Your task
Return all of the listing word for word; the pictures stay out.

....

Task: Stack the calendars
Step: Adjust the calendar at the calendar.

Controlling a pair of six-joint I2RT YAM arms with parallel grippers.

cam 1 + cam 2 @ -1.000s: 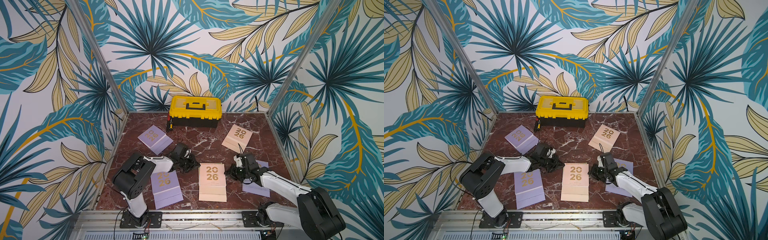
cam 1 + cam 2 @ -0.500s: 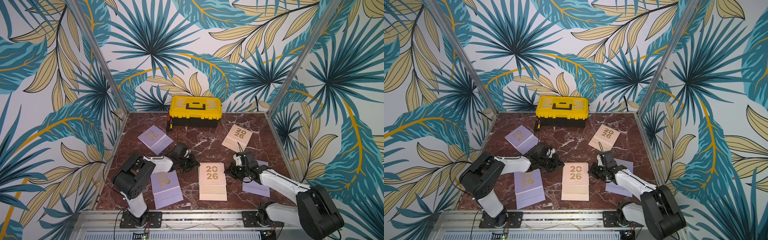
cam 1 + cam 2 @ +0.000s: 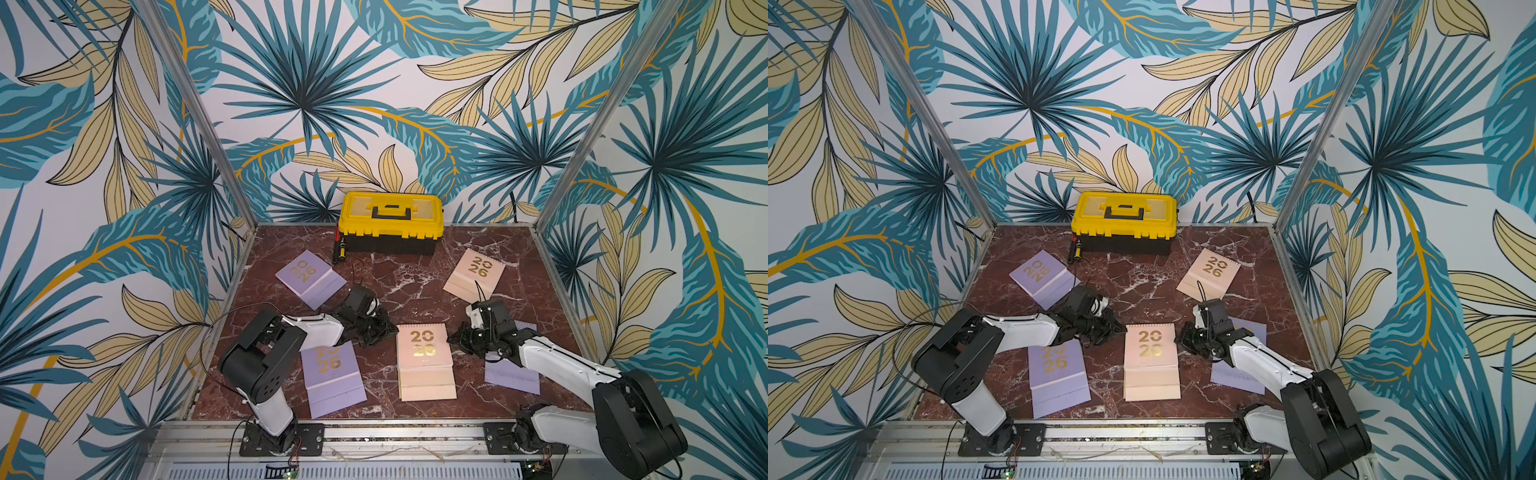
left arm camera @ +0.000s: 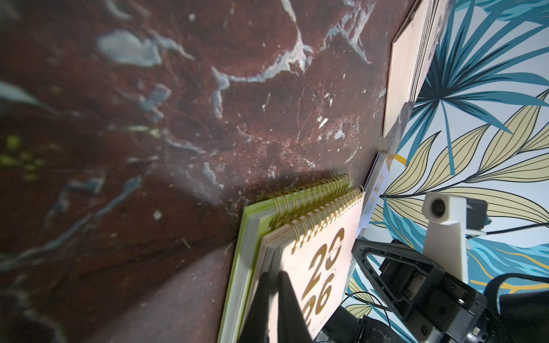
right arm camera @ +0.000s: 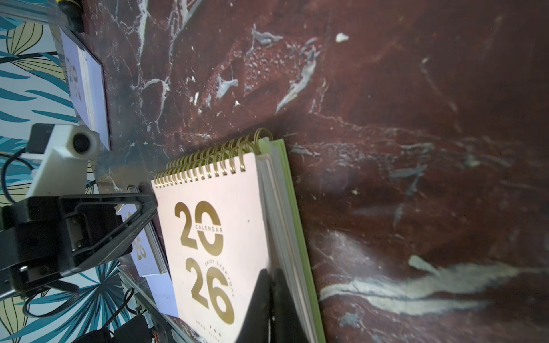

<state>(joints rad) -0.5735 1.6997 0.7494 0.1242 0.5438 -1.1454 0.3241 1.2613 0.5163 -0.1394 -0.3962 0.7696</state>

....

Response area
Task: Stack the calendars
Step: Adjust the calendar at the calendar.

Controlling a pair of six-joint I2RT YAM arms with parallel grippers.

cam 1 + cam 2 @ -1.000s: 
cam 1 + cam 2 @ -0.500s: 
cam 1 + cam 2 @ +0.000s: 
left arm camera @ +0.000s: 
right arm camera @ +0.000s: 

<state>(joints rad) -0.5735 1.6997 0.7494 0.1242 0.5438 -1.1454 0.3241 1.2613 0.5163 -0.1394 -0.3962 0.7696</state>

The requested output is now complete.